Though Musk’s acknowledgment of the risk inherent in the test flight resulted in some shocked reactions, experts say that the SpaceX founder was just stating the obvious.
“First flights of new space vehicles carry inherent risk… A test is better but has limitations, too. It is never possible to test the entire integrated system in the complete flight environment. Ground tests and partial environment tests provide some confidence, but there is no test like an actual flight,” Wayne Hale, a consultant and a member of NASA’s Advisory Council, said to Ars Technica.
If the launch turns out successful, a second launch with real astronauts is expected to take place in June this year. NASA astronauts Doug Hurley and Bob Behnken have been selected for the manned test flight. The Crew Dragon can carry up to seven people to and from low-Earth orbit. For reentry, it will use parachutes to splash into the ocean.

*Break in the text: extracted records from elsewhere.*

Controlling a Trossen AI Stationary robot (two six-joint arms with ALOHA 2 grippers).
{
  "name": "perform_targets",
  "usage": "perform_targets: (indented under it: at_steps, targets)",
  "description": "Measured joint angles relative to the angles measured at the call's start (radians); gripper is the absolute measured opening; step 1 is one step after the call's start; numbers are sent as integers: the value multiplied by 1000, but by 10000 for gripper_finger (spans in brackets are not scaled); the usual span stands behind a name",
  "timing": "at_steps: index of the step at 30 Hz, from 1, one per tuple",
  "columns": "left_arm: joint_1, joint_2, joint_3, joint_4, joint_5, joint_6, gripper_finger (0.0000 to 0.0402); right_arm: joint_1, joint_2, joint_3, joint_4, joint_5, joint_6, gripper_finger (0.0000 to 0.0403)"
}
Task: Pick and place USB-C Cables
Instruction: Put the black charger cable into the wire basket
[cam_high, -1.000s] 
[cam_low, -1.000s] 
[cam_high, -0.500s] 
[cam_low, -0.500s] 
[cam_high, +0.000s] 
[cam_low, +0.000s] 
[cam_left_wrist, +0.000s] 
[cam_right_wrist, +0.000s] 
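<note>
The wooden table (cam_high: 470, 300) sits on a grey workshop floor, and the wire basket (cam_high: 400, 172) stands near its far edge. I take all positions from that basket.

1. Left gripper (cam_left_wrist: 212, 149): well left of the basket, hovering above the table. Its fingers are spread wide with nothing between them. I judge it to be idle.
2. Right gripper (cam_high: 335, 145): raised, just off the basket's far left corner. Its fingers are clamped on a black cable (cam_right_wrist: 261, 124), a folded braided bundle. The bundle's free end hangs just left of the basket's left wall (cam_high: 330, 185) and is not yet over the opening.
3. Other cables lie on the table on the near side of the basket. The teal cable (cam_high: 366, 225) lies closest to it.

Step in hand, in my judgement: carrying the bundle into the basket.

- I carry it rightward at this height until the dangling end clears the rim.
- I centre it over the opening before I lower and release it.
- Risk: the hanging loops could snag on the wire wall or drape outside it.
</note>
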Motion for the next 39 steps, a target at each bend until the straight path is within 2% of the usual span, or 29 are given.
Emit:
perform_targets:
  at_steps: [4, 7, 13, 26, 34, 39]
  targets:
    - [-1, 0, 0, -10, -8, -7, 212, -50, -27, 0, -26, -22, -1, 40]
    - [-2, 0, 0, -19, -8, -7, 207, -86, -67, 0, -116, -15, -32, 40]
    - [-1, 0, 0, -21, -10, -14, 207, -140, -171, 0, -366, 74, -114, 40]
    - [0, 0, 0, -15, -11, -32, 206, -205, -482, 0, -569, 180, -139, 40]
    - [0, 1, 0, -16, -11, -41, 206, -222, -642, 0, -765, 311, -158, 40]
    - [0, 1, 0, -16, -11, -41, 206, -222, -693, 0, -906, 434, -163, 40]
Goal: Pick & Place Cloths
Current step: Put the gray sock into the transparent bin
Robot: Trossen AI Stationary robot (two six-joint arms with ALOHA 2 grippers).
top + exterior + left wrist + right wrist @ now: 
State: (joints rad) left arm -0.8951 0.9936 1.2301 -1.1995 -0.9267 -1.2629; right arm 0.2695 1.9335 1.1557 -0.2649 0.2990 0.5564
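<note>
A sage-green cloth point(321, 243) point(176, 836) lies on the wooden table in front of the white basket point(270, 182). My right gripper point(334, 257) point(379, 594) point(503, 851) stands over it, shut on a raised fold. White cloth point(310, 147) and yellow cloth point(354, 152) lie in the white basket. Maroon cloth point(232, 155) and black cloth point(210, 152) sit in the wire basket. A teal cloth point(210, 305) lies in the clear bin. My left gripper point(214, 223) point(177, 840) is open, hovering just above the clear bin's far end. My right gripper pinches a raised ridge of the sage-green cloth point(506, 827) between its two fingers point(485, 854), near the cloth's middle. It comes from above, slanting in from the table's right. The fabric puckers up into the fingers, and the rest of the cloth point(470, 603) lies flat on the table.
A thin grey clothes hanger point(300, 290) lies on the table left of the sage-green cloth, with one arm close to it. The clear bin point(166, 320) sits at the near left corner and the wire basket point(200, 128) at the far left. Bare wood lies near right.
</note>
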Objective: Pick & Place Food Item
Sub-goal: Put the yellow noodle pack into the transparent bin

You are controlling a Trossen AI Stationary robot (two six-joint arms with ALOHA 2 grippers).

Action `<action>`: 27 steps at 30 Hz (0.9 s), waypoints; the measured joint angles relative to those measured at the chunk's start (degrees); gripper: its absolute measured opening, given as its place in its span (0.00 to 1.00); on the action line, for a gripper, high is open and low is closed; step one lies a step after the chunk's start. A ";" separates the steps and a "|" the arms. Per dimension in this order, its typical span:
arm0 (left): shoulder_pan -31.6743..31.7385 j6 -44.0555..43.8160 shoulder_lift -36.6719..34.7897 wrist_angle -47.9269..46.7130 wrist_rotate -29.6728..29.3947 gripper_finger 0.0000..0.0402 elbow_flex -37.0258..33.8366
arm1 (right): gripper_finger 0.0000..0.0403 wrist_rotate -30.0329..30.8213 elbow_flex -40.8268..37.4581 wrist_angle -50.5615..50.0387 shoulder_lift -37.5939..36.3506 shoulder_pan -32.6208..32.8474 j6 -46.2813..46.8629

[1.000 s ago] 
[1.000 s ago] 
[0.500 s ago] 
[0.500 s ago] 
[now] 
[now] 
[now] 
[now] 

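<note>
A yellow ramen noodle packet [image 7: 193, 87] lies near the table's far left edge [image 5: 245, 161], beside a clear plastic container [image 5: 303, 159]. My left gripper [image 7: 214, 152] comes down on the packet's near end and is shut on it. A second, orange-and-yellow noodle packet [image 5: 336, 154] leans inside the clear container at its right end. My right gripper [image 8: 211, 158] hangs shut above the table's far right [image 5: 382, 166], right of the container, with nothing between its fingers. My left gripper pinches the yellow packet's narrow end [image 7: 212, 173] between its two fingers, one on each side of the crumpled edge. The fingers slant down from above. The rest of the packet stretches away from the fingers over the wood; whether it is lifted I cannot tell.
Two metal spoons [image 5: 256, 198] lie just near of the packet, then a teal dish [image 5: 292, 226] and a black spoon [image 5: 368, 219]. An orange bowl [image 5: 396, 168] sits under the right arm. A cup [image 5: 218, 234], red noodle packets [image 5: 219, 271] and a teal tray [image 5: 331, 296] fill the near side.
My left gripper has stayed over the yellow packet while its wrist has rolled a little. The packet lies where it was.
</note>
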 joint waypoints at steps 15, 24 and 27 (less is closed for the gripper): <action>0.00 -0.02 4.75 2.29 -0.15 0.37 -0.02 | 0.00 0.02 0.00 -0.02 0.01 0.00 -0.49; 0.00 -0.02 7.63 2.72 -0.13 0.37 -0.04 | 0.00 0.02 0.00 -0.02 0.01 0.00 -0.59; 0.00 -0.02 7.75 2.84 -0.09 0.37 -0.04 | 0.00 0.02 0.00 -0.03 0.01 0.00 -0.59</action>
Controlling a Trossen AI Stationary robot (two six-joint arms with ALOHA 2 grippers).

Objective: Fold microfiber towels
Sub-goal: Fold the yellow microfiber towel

SpaceX also has a bigger crewed spacecraft project in development. Named Starship, the company aims to use it for deep space travel. The craft is capable of holding up to 100 people and will be launched on a much bigger Super Heavy rocket that completed its first successful test early last year. Musk plans to use Starship to send people to Mars over the next decade.
According to estimates, the Starship prototype will be undergoing test flights at SpaceX’s launch site near Brownsville in a few months. Once all tests are successful, the Starship will be carrying Japanese billionaire Yusaku Maezawa and a few artists for a trip around the moon in 2023.
Eventually, the company plans on shifting all operations to the Super Heavy Starship system, whether it be launching satellites to Earth’s orbit or sending a group of people for a trip to Jupiter’s moon, Europa.